- WHAT IS NEEDED
Work out the count of lines in the entries below that include "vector", and write only that count.

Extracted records
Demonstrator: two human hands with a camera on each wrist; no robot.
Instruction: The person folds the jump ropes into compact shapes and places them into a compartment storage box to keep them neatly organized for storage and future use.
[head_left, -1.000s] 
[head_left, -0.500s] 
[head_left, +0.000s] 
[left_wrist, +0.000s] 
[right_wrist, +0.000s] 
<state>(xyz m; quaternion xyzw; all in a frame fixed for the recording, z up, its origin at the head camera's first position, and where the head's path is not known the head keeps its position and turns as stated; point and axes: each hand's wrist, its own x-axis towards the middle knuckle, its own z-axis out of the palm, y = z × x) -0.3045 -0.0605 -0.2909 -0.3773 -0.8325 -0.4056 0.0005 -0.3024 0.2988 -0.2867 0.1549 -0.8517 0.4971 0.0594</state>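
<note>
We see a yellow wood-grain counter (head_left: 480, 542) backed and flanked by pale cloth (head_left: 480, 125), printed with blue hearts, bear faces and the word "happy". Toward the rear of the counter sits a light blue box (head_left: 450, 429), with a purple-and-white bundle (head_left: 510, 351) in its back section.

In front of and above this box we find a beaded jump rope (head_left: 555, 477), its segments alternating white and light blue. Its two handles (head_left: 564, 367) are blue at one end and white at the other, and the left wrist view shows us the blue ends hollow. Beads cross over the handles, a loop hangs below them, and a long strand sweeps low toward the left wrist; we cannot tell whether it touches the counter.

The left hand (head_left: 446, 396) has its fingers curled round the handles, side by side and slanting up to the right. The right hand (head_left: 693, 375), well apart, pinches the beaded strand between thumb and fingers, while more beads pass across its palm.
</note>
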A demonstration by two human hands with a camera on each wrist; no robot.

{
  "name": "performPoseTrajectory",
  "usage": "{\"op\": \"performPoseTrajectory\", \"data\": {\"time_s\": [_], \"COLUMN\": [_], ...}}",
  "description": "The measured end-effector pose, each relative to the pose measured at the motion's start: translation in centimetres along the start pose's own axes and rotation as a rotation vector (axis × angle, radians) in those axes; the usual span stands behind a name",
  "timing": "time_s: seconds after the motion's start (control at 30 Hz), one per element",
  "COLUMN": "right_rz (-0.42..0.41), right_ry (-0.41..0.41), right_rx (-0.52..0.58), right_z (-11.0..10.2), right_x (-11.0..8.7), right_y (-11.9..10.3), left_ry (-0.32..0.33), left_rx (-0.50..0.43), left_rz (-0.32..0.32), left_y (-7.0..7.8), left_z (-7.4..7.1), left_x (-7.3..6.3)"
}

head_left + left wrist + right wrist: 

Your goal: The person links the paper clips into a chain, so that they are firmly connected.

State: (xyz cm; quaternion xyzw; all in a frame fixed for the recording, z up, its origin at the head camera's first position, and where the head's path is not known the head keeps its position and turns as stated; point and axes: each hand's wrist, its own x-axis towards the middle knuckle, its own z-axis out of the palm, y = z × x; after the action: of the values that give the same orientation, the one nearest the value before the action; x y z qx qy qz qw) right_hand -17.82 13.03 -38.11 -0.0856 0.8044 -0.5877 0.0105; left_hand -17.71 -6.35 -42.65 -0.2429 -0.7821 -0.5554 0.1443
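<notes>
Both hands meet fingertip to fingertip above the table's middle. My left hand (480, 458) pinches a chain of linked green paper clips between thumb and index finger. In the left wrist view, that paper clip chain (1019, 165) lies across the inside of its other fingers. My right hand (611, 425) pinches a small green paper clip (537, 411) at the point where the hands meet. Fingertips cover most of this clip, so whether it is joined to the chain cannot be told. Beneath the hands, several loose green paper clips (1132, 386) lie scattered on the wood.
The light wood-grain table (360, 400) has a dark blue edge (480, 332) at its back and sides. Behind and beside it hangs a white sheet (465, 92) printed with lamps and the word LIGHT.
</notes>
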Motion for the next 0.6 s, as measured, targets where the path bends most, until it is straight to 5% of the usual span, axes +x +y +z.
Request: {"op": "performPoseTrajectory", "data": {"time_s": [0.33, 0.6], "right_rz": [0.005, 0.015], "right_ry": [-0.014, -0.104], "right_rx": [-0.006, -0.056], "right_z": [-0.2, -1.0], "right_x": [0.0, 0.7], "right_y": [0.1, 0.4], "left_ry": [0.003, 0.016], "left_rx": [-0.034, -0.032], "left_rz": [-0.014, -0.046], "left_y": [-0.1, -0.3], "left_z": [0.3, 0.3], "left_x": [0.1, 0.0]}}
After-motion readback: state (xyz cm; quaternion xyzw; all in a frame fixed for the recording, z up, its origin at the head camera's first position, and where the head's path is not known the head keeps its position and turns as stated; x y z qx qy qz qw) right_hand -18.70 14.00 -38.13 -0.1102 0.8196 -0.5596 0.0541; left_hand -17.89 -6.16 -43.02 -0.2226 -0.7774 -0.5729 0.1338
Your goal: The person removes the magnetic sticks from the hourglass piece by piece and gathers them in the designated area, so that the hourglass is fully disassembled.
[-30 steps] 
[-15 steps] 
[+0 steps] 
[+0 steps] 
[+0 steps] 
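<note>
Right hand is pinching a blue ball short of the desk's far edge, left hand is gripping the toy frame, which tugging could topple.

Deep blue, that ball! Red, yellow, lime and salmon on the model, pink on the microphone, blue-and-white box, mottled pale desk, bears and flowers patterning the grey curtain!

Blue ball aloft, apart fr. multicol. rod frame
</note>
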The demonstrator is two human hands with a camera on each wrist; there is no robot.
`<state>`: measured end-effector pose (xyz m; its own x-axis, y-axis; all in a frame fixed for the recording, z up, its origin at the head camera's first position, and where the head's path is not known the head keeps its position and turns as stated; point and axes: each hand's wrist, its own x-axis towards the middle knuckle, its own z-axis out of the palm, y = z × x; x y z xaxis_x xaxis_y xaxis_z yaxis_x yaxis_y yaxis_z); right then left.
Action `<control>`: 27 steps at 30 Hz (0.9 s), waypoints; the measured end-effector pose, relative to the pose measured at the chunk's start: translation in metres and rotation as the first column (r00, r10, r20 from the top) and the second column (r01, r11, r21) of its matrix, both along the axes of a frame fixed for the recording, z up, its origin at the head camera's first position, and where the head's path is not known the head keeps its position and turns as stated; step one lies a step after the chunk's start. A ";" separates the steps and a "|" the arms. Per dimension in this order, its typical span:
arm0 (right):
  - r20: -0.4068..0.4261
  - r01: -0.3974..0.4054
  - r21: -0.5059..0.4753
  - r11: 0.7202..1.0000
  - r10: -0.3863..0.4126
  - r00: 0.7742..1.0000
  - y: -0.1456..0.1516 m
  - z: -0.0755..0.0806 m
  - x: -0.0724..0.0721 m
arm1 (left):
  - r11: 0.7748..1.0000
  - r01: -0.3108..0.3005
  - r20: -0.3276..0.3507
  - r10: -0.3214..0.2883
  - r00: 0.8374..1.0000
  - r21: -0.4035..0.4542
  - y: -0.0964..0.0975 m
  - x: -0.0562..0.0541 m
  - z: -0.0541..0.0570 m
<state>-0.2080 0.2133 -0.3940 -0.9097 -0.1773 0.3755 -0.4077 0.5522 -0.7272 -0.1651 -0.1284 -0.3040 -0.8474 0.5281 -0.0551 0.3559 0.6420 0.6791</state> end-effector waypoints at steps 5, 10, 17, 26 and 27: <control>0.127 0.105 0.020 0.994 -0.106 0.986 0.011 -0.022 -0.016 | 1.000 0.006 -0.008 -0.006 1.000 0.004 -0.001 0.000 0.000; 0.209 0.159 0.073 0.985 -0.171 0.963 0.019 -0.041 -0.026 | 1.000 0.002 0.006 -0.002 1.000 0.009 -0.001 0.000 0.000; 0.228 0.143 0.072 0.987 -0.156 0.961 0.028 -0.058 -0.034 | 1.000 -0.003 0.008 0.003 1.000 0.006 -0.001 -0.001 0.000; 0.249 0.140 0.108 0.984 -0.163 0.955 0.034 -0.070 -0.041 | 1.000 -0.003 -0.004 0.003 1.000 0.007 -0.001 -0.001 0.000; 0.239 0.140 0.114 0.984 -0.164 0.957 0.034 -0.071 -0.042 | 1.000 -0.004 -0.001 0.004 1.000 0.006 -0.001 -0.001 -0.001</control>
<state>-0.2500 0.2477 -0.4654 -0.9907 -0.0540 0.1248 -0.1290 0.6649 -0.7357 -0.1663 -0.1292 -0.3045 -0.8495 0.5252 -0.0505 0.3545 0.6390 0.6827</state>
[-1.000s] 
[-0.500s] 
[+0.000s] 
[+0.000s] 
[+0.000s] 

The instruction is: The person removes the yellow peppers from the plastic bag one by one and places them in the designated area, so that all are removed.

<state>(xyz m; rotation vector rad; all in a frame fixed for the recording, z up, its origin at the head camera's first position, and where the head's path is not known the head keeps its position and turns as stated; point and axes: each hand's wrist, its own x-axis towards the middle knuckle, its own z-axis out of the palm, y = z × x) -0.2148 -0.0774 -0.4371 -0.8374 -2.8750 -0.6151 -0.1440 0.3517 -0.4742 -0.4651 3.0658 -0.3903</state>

- RESULT BELOW
2